Matthew Carter, 45, Dereham, was jailed at Norwich Crown Court after admitting child sex offences
A 45-year-old man has been jailed for more than 11 years after his two-year-old victim became the youngest child to give evidence in a criminal case.
Matthew Carter, 45, from Dereham, was jailed at Norwich Crown Court after admitting child sex offences.
He pleaded guilty to one count of rape of a two-year-old girl and three counts of making indecent images of children.
He was convicted after his two-year-old victim became the youngest person to give evidence in a UK criminal case.
Hours after being attacked by Carter, a father-of-three, the girl told her parents.
A representative from the Ministry of Justice’s register of intermediaries, which deals with minors giving evidence in court cases, came in to aid police with talking to the girl.

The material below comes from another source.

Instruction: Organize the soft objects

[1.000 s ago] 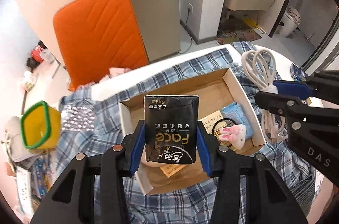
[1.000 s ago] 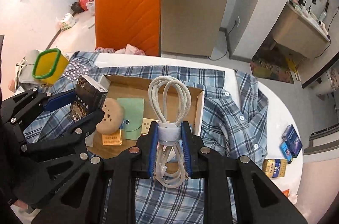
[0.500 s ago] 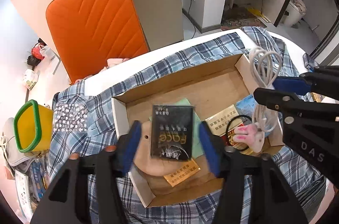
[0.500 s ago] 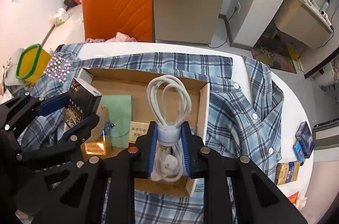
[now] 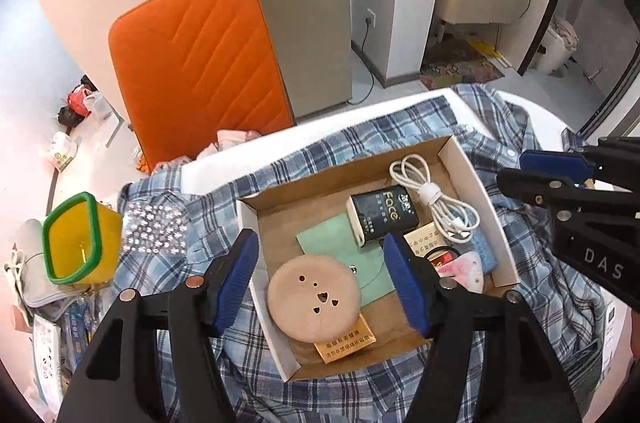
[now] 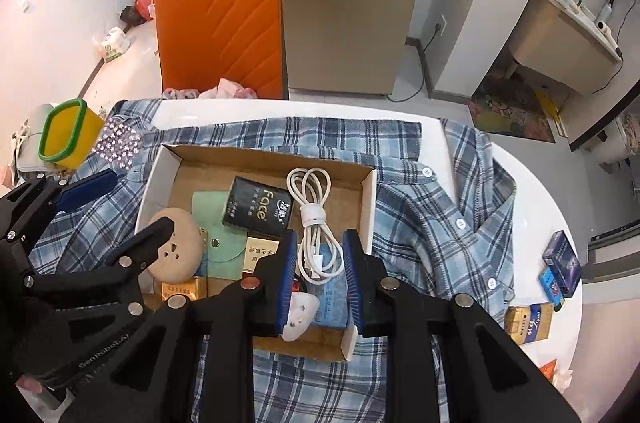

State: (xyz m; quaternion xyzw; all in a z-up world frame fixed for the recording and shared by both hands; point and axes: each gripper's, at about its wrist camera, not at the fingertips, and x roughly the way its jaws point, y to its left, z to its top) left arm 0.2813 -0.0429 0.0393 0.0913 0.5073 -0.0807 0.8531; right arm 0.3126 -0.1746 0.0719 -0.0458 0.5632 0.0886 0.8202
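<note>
An open cardboard box (image 5: 247,223) (image 6: 154,179) sits on a blue plaid shirt. A black tissue pack (image 5: 384,213) (image 6: 258,209) lies in it beside a coiled white cable (image 5: 434,199) (image 6: 312,207), a round beige cushion (image 5: 314,299) (image 6: 176,251) and a green pouch (image 5: 340,243). My left gripper (image 5: 320,267) (image 6: 124,207) hovers open over the box's near-left part, its pads wide apart and holding nothing. My right gripper (image 6: 320,263) (image 5: 516,169) hangs above the box's right end. Its pads are slightly apart and the cable lies loose below them.
The plaid shirt (image 6: 440,223) covers a white round table (image 6: 532,191). A yellow tub with a green rim (image 5: 76,239) stands at the left. Small packs (image 6: 560,263) lie at the table's right edge. An orange chair (image 5: 196,63) stands behind the table.
My left gripper opened and the tissue pack dropped into the box. My right gripper let go of the white cable, which now lies flat in the box.
</note>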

The intermediary advised the police about the best way to question the two-year-old, who was initially reluctant to engage with unfamiliar adults and clung to her parents.
The expert spent an hour playing with toys to win her trust, the Sun on Sunday reported.
The expert had brought some of the girl’s favourite toys to the video interview, including a Monkey Tree, with animals falling from branches, and a range of Happy Land playthings.
All adult furniture, such as sofas and chairs, was taken out of the room. They were instead replaced by large fluffy rugs for everyone to sit down on.
Throughout the interview the expert and girl played with the toys on a rug while the officer sat alongside them and asked questions.
The questions put to her were short, simple and written down beforehand. They were designed to establish the who, where and when of the crime.
After winning her trust the little girl showed them on a paper gingerbread man where she had been abused.
When they needed to take a mouth swab from her, the girl initially was terrified of the site of a forensics officer wearing rubber gloves.
To counter this the MoJ expert made everyone wear gloves, and they spent a period pretending they were brushing their teeth, putting her at ease to give the sample.
Experts have warned sexual predators who target young children that they were wrong to think no one would give evidence against them.
The child’s video testimony, passed to Carter’s lawyers, was so compelling he confessed before a trial (file picture)
A spokesman for Intermediaries For Justice said: ‘A lot of perpetrators think they can get away with offences on small children because they are too young to explain what happened.
‘But this proves young people can give evidence that if acted upon quickly and handled correctly can lead to convictions.’
The child’s video testimony, passed to Carter’s lawyers, was so compelling he confessed before a trial.
Sentencing him on Tuesday, Judge Maureen Bacon said he had started by looking at indecent images of children for his own ‘sexual gratification’ before acting out his ‘fantasy’ and raping the girl.
She said a degree of planning had gone into his sexual assault on the child, as he had engineered the situation so he was left alone with the victim.
As well as being jailed for 11-and-a-half years, he was put on the sex offenders’ register for life.
Lori Tucker, acting for Carter, said: ‘He appreciates what he’s done and the impact that he has had.
‘He allegedly had long-standing mental health issues and had stopped taking his medication when he struck.
Speaking after his sentencing, Detective Constable Natalie Riseborough, of the Child Abuse Investigation Unit, said: ‘Hearing a victim’s account of the abuse they were subjected to is always distressing and this sentence highlights that we are committed to carrying out a full and thorough investigation to ensure those responsible are brought to justice.
‘We have dedicated officers who are specially trained to undertake difficult and emotive investigations on a daily basis.
‘We would urge anyone who has been abused or sexually assaulted to come forward, safe in the knowledge that Norfolk Constabulary, together with our partners within child protection, will provide help and support, and do all we can to identify, charge and bring those responsible before the courts.’